__The task__
Return each line of the entries that mentions the word "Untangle".

━━━━━ Supplied material ━━━━━

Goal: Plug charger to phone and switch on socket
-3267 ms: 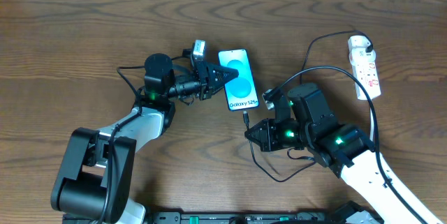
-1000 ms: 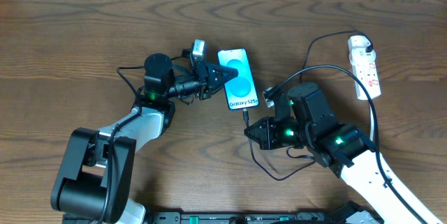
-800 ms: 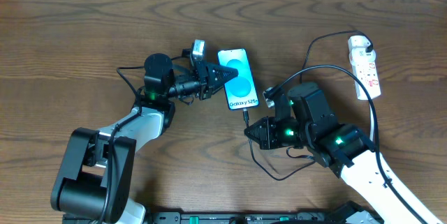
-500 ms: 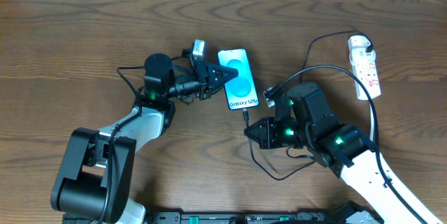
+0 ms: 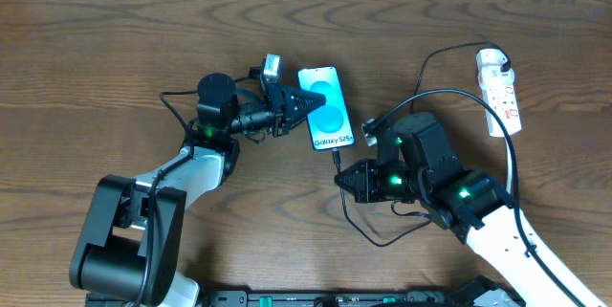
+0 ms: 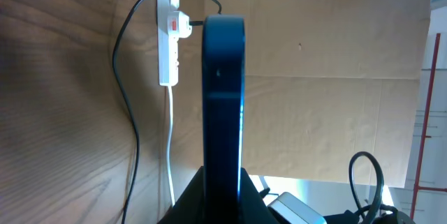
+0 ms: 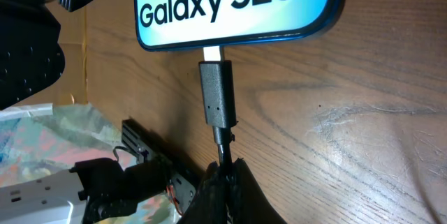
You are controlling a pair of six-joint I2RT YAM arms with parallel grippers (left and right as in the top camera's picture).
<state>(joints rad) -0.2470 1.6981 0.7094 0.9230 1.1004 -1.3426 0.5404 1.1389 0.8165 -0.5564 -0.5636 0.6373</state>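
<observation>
- At the middle of the table (image 5: 115,39), the phone (image 5: 325,108) lies screen up. It is a slim slab with a black bezel and a bright cyan display with round shapes, and "Galaxy S25+" stands in white near its lower end.
- The left gripper (image 5: 308,104) is clamped on the phone's left long edge. From the left wrist we see the phone only edge-on, a dark blue strip rising from between the fingers, its screen out of sight.
- The charger (image 5: 337,161) is a thin black cable. Its connector (image 7: 216,95) is a short black block with a pale tip that meets the middle of the phone's bottom edge.
- The right gripper (image 7: 225,172) is pinched shut on the charger just behind the connector, close below the phone.
- The tip seems to sit in the port, but we cannot tell how deep it goes.
- The socket (image 5: 499,90) lies well apart at the far right — a white strip with small red marks, and a black lead leaves its far end.
- From overhead, the right arm covers part of the cable's loop, and the left fingers hide a stretch of the phone's edge.
- The right wrist view cuts off everything above the lettering.
</observation>
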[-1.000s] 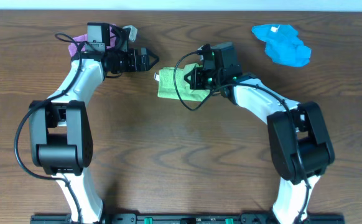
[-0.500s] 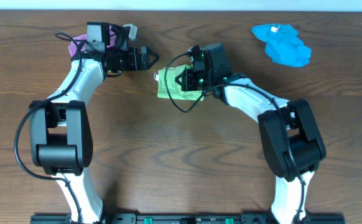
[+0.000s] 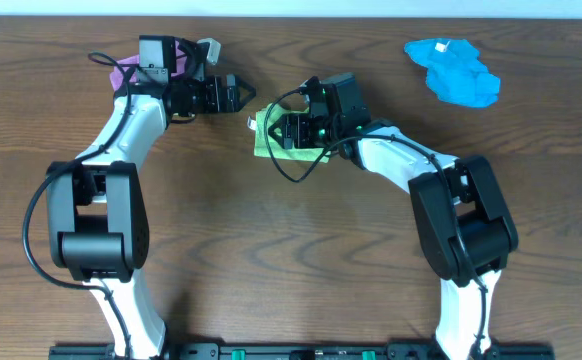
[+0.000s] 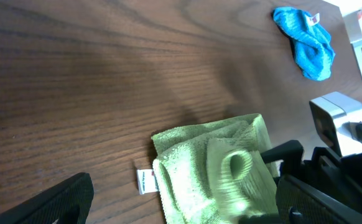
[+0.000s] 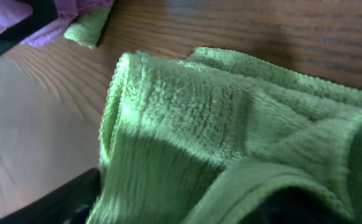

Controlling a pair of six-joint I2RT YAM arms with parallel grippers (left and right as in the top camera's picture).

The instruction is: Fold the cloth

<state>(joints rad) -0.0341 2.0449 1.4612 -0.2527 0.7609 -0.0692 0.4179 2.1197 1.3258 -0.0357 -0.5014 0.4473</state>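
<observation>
The green cloth [image 3: 267, 140] lies bunched in a partly folded heap on the wooden table, left of centre. My right gripper [image 3: 285, 129] is right on top of it. In the right wrist view the cloth [image 5: 231, 118] fills the frame, and its folds drape between my right gripper's [image 5: 187, 211] widely parted dark fingers [image 5: 56, 202]. My left gripper [image 3: 241, 96] hovers open just up and left of the cloth, apart from it. In the left wrist view the cloth [image 4: 212, 174] and its white tag [image 4: 145, 180] lie ahead of the spread fingers [image 4: 44, 202].
A crumpled blue cloth [image 3: 454, 72] lies at the back right, also visible as the blue cloth [image 4: 305, 40] in the left wrist view. A purple cloth [image 3: 127, 72] sits at the back left under my left arm, with a small green scrap [image 5: 88, 28] beside it.
My right gripper moved left across the green cloth, carrying its edge over, and its jaws have spread apart. The left arm has not moved.
</observation>
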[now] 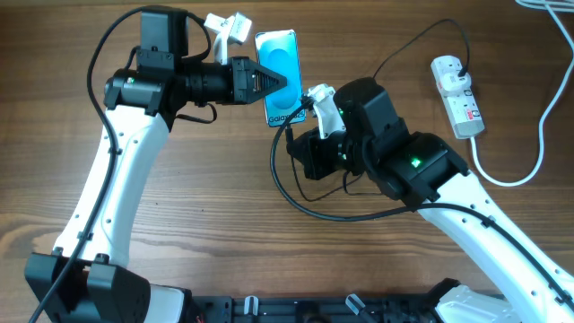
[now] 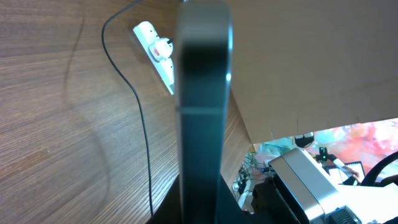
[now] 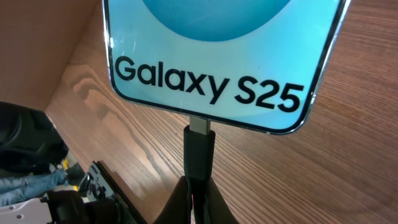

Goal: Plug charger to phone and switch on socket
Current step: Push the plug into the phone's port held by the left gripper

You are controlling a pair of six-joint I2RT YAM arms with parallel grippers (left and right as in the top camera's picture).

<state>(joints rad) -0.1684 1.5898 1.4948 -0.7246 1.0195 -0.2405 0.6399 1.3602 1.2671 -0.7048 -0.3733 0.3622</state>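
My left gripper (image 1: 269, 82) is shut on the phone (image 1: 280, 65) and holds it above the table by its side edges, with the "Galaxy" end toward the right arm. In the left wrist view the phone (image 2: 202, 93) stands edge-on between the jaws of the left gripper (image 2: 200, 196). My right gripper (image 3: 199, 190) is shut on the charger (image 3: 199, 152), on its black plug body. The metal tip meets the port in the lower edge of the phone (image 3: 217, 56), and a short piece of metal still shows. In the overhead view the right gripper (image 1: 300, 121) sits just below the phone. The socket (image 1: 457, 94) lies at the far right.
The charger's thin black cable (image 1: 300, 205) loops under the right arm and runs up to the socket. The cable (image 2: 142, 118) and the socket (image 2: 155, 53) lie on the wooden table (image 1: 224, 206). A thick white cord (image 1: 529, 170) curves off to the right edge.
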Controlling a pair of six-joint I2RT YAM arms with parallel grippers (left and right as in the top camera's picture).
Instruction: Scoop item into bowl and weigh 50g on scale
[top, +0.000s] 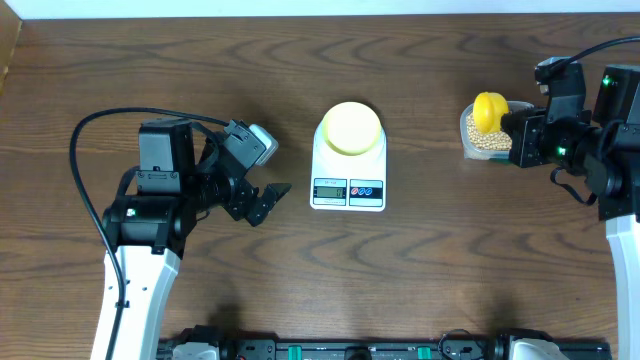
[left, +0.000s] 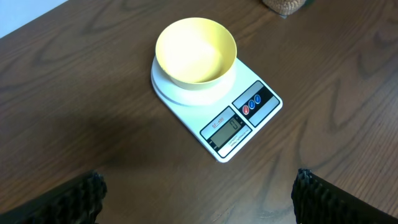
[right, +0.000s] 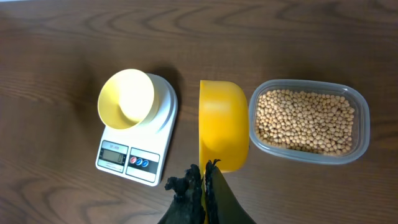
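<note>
The pale yellow-green bowl (top: 351, 128) (left: 195, 51) (right: 126, 98) stands empty on the white scale (top: 348, 184) (left: 242, 127) (right: 128, 163) at the table's middle. The tan beans (right: 305, 121) (top: 490, 141) fill a clear plastic tub (right: 362, 127) at the right. My right gripper (right: 204, 174) (top: 512, 128) is shut on the handle of a bright yellow scoop (right: 222, 124) (top: 489, 110), which is tipped on its side above the table just left of the tub. My left gripper (left: 198, 198) (top: 268, 198) is open and empty, left of the scale.
Bare wooden table (top: 450, 260) lies in front of the scale and between the scale and the tub. A black rail (top: 340, 350) runs along the table's front edge.
</note>
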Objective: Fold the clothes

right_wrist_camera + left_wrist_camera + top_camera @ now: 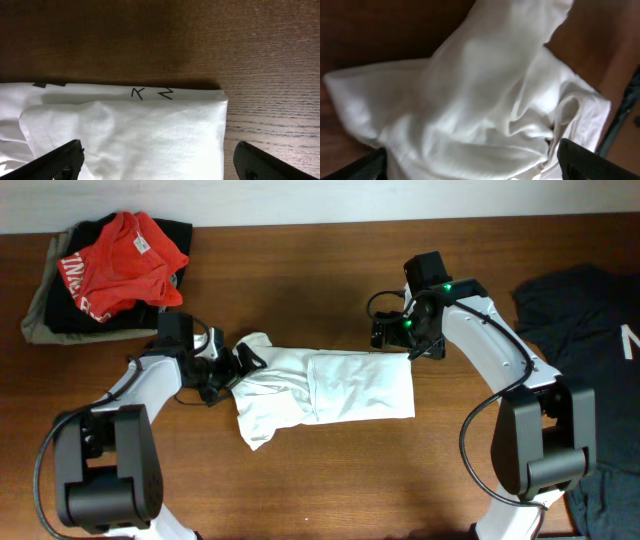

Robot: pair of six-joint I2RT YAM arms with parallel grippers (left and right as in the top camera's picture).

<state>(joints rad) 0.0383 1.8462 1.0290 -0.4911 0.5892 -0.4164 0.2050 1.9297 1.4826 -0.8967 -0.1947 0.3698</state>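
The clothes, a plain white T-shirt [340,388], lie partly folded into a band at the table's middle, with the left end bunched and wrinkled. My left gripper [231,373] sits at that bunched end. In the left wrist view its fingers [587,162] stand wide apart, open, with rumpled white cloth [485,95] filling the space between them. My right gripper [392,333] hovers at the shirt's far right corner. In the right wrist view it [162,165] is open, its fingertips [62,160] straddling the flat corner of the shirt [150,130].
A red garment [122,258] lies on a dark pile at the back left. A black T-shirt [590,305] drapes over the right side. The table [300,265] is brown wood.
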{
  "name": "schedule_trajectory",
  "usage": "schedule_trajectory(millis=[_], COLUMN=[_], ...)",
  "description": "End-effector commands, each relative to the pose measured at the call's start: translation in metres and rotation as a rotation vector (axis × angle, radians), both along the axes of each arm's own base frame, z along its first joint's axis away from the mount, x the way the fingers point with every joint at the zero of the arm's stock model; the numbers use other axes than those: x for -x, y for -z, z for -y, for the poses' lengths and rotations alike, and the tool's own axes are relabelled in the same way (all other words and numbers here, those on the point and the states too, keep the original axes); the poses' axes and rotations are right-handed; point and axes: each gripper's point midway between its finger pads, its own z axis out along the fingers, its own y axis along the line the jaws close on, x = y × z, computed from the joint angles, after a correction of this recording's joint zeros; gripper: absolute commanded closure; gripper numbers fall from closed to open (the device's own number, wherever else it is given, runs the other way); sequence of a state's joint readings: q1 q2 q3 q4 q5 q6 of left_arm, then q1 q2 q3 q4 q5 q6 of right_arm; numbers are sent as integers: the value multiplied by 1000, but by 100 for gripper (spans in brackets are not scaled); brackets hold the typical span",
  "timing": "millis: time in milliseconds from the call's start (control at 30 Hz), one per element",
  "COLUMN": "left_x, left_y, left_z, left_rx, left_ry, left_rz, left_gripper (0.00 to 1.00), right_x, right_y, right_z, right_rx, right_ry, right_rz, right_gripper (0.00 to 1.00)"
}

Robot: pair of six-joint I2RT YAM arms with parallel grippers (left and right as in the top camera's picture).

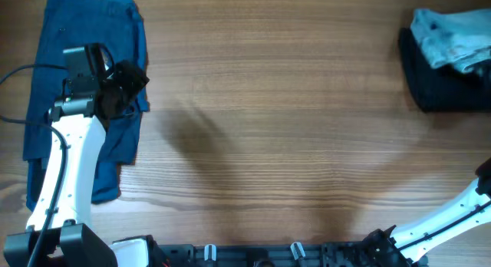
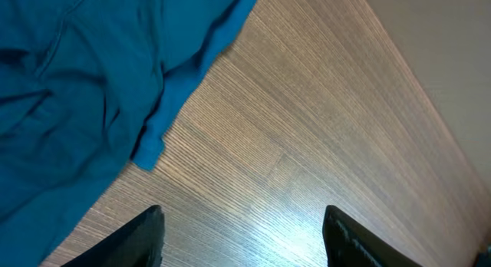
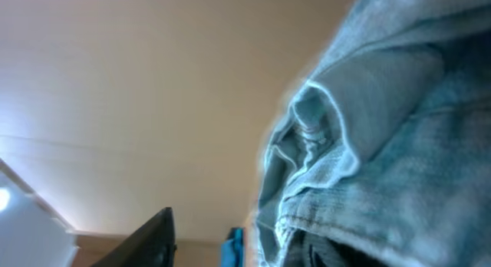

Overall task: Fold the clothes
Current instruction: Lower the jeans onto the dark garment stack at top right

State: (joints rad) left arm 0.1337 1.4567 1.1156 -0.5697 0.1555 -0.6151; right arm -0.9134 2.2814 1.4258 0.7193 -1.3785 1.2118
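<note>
A mid-blue garment (image 1: 80, 75) lies spread flat at the table's left side; its edge shows in the left wrist view (image 2: 84, 90). My left gripper (image 1: 129, 84) hovers over its right edge, open and empty, with its fingers (image 2: 245, 225) above bare wood. Pale light-wash denim shorts (image 1: 451, 38) lie crumpled on a folded dark navy garment (image 1: 445, 87) at the far right. In the right wrist view the denim (image 3: 383, 144) fills the right side, very close. My right gripper (image 3: 238, 236) is open beside it; its right finger is hidden behind the denim.
The wooden table (image 1: 291, 121) stretches between the two piles. The right arm (image 1: 453, 217) enters from the lower right corner. A black cable (image 1: 19, 67) loops over the left garment. The robot base rail (image 1: 253, 255) runs along the front edge.
</note>
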Motion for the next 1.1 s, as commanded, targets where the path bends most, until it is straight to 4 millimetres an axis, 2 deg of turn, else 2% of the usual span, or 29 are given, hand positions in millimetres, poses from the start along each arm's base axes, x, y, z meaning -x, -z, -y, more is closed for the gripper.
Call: schedule_trajectory(millis=[0, 200, 300, 433, 533, 567, 600, 633, 800, 867, 933, 1000, 1067], left_x=[-1, -1, -1, -1, -1, -1, -1, -1, -2, -4, -6, -6, -7], left_y=[4, 4, 4, 4, 4, 4, 4, 4, 3, 2, 0, 0, 0], left_z=[3, 3, 3, 3, 3, 3, 3, 3, 3, 3, 2, 2, 2], left_rx=[8, 9, 11, 11, 11, 11, 11, 10, 9, 8, 7, 6, 6], left_ry=[9, 9, 10, 10, 10, 10, 10, 10, 11, 11, 11, 11, 11], left_rz=[-11, -11, -10, -9, -9, -9, -8, -6, -1, 8, 16, 20, 21], left_gripper=[34, 33, 33, 32, 32, 32, 32, 32, 30, 29, 29, 29, 28], right_x=[2, 5, 7, 6, 5, 6, 7, 9, 15, 16, 15, 15, 16], right_y=[-19, -23, -29, -30, -21, -18, -16, -12, 9, 10, 3, -17, -55], right_z=[-7, -11, -11, -3, 7, 11, 13, 16, 16, 16, 14, 14, 13], right_rx=[-1, -75, -167, -268, -319, -316, -308, -293, -284, -238, -189, -114, 2], right_ry=[-56, -84, -88, -49, 7, 24, 32, 41, 50, 47, 28, 9, -2], right_rz=[15, -19, -63, -112, -145, -148, -147, -146, -183, -163, -123, -52, 63], right_gripper=[44, 43, 43, 42, 42, 40, 29, 0, 1, 1, 1, 1, 1])
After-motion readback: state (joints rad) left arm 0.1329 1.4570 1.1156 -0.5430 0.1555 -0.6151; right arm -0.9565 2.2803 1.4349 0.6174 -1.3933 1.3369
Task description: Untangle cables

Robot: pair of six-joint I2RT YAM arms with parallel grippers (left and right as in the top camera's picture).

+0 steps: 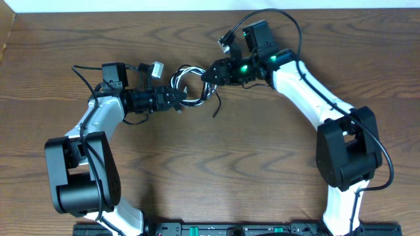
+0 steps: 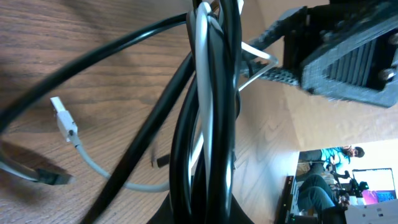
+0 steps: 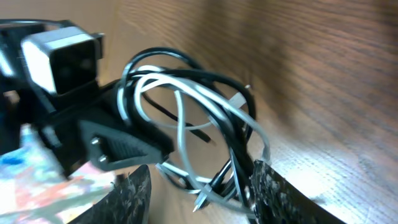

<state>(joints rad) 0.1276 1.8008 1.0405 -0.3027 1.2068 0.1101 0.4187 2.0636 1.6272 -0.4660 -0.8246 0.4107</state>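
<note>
Overhead: cables (image 1: 188, 87) form one white-and-black knot near the bench's (image 1: 262, 151) far edge, none separated yet; left claw (image 1: 177, 99) grips it, right claw (image 1: 207, 74) stands open beside it.

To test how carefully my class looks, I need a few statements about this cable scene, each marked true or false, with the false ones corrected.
1. The cables include black and white cords. True.
2. The cables lie at the right edge of the table. False: they are in the middle, between the two grippers.
3. The left gripper is shut on the cables. True.
4. The right gripper has its fingers pressed together. False: they stand apart, with cable loops between them.
5. The table has a wood-grain top. True.
</note>
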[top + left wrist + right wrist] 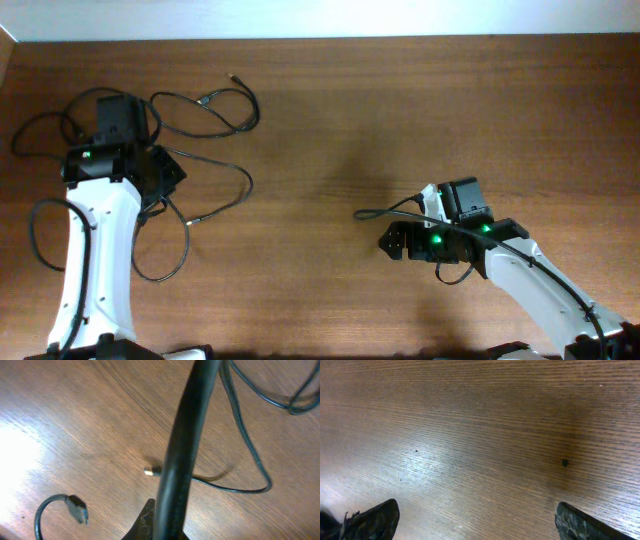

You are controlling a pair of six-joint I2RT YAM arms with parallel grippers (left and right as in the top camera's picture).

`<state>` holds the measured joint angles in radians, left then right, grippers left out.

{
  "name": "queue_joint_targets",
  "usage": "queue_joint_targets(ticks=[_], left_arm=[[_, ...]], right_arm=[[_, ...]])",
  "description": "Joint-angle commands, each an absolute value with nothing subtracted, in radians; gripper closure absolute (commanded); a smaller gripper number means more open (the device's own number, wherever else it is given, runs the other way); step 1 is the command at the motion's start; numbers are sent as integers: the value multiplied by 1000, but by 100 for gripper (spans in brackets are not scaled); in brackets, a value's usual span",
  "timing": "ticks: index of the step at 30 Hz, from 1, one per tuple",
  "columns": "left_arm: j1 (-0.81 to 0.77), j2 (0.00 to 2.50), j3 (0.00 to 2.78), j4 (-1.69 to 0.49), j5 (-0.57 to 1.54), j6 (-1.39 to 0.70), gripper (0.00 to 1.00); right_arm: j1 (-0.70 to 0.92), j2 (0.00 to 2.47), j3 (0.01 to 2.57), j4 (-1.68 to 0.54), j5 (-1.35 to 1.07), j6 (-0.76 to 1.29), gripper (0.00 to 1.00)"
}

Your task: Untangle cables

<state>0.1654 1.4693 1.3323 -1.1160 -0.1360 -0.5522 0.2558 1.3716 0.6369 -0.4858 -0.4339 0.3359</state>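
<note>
Thin black cables point(205, 120) lie in loose loops over the left part of the table, around my left arm. My left gripper point(172, 178) sits among them and looks shut on one cable point(185, 435), which runs up from the jaws point(160, 525) close to the camera. A small metal plug tip point(149, 472) and a flat dark plug point(77, 508) lie on the wood below. My right gripper point(392, 241) is open and empty over bare wood, far to the right of the cables; its fingertips point(477, 522) are wide apart.
The brown wooden table point(330, 120) ends at a pale wall strip at the back. A thin black wire point(385, 210) runs from the right arm's wrist out to the left. A small dark spot point(564, 463) marks the wood.
</note>
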Motion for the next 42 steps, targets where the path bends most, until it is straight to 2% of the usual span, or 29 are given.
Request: queue_joint_targets(ticks=[1, 4, 5, 6, 7, 10, 14, 17, 18, 20, 21, 22, 23, 27, 31, 36, 42], left_arm=[[173, 1489, 1341, -1157, -203, -532, 100], [173, 1489, 1341, -1182, -207, -498, 100], [173, 1489, 1341, -1177, -219, -499, 98], [173, 1491, 1341, -1156, -245, -500, 90], [173, 1494, 1337, -1118, -281, -508, 88], [173, 1537, 1306, -1047, -429, -629, 93], [173, 1697, 1299, -1052, -442, -658, 100], [173, 1786, 1299, -1055, -442, -658, 98], [173, 1802, 1299, -1056, -442, -658, 77], [173, 1813, 1299, -1054, -442, -659, 67], [173, 1813, 1299, -1049, -440, -659, 52], [173, 1814, 1299, -1036, -434, -659, 22], [173, 1814, 1299, -1027, -434, -659, 1], [173, 1798, 1299, -1018, -329, -624, 1], [173, 1610, 1299, -1004, -107, -581, 1], [173, 1430, 1294, -1081, -102, -532, 1], [173, 1412, 1201, -1064, -147, -545, 1]], right_arm=[[255, 1373, 638, -485, -429, 325, 1], [255, 1373, 638, -485, -429, 325, 1], [255, 1373, 638, -485, -429, 325, 1], [255, 1373, 638, -485, -429, 325, 2], [255, 1373, 638, -485, -429, 325, 2], [255, 1373, 638, -485, -429, 325, 2], [255, 1373, 638, -485, -429, 325, 2], [255, 1373, 638, -485, -429, 325, 2], [255, 1373, 638, -485, -429, 325, 2], [255, 1373, 638, -485, -429, 325, 1], [255, 1373, 638, -485, -429, 325, 2], [255, 1373, 638, -485, -429, 325, 2], [255, 1373, 638, -485, -429, 325, 2], [255, 1373, 638, -485, -429, 325, 2], [255, 1373, 638, -485, -429, 325, 2], [255, 1373, 638, -485, -429, 325, 1], [255, 1373, 638, -485, -429, 325, 1]])
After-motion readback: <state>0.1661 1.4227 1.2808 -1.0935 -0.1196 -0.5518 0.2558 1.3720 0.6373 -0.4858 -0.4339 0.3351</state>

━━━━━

__The completed task__
Task description: Untangle cables
Your task: Untangle cables

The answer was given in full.